3. Your friend, the RIN. When gasoline was $3 and peaking occasionally over $5, many investors pooh-pooh’d the importance of renewable fuel credits known as RINs, some of them chortled to The Digest. “we zero out the RIN value, it’s gravy”. Now that ethanol is trading at $1.46 per gallon, that $0.66 RIN price per gallon has the potential to add a lot of value for biofuels producers, and is more critical than ever in the value chain.

Why make a $3 fuel when you can make a $5 chemical? Now we know.  Chemicals are getting battered more than fuels — unprotected as they are by mechanisms such as the Renewable Fuel Standard that were developed in anticipation of just such a market response.

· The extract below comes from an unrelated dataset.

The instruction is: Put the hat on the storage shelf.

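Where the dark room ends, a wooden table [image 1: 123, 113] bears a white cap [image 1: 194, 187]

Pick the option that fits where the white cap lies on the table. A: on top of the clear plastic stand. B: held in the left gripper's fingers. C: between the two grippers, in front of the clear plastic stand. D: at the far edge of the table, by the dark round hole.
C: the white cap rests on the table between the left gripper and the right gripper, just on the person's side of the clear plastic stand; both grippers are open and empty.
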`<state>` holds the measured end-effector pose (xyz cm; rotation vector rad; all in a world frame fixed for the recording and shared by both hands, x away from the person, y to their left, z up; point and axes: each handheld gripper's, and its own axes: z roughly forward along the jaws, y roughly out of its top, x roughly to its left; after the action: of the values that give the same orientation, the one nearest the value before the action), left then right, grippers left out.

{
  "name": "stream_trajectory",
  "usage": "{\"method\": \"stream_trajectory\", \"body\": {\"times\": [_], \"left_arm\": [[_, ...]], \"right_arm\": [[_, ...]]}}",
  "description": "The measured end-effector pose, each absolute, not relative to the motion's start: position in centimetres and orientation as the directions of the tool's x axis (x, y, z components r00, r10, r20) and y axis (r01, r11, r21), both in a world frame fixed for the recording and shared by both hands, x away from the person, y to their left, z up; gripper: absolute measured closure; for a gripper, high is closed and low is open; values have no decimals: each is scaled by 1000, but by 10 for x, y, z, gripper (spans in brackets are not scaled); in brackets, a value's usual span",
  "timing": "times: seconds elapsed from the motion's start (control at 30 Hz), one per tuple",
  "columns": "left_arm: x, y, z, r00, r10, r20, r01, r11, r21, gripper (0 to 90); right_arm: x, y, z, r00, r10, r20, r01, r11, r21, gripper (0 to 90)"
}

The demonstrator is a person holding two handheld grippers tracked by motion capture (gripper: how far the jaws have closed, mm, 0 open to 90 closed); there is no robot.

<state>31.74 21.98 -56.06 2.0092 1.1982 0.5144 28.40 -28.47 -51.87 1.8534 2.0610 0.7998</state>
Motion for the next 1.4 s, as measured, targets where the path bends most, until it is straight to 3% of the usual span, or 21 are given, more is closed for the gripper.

Right now the D6 (corn ethanol) RIN is trading so close to the advanced biofuels RIN ($0.66 vs $0.76), there’s not much of a premium for investing heavily in ultra low-carbon fuels. But watch this space in coming months.

Feedstocks: go low.

4. Zero-cost and super low-cost feedstocks. Best way to compete with low-cost oil is no-cost biomass. So really odious feedstocks, like carbon monoxide, landfill gas, and municipal solid waste, are becoming more critical. That’s one of the reasons that projects from Fulcrum BioEnergy, LanzaTech and anaerobic digesters generating cellulosic RINs are getting more traction than other developers this year.

But there’s another type to watch. Heard of stranded natural gas? Well, there’s stranded biomass, too. The stuff that’s too expensive to transport to someone else’s biorefinery, for example. That’s what Red Rock Biofuels is counting on for making jet fuel from low-value woodstocks in southeast Oregon: no one else is going to show up, and it costs too much to gather and ship the wood for a competing use.

5. Tough to handle feedstocks. Have a very pure, consistent sugar stream? Sounds to us like you’ll be making chemicals or other higher-value products.

Have an “every bale is a different journey” supply of feedstock? Well, anyone who can handle all the variation is going to be looking at lower-cost feedstocks and a “tough to hit” chemical spec and is going to be looking at the fuel performance spec with a smile — pretty much, all it has to do is burn. So, corn stover sounds like a great feedstock for chemicals until you have to design a process to handle all the natural variables in quality from bale to bale.

Mid-term, think bagasse with Iogen and GranBio; corn stover with DuPont, Abengoa, Iogen and POET-DSM; higher free fatty acid waste oil feedstocks and REG — just to name a few.

Products and channels – diversify

6. Proteins rock. For many feedstocks — soybeans, algae, corn — there are all those lovely proteins, in a world that is getting more and more challenged on exactly how it plans to grow enough fish to feed the world. Those who can get to a fish meal profile can access that $1500 per ton market for the proteins, giving more life to strategies that utilize the non-essential oils and the carbohydrates.

7. High margin products — especially those sold directly to retail customers — allow companies to capture more share from the value chain. Also, feedstock costs pale in comparison to marketing and brand expense, when it comes, for example, to skin creams or fragrances. So, one way to insulate a company from feedstock pressure is to diversify the product line, wherever possible.

8. Build routes to end-users. They are the ones most likely to reward sustainability. After all, companies follow costs and profits. Consumers do all sorts of things unrelated to costs, as part of their own New Abnormal. They build parks instead of buildings. They embrace municipal zoning instead of laissez-faire. They favor eliminating landfills even when confronted by the hub-and-spoke economics of a “last resort for waste.”

Also, retail margins can be substantial, especially with branded materials. There’s 10 cents of corn in a $4 box of corn flakes, and 8 cents of coffee in a $2 coffee of the day at Starbucks.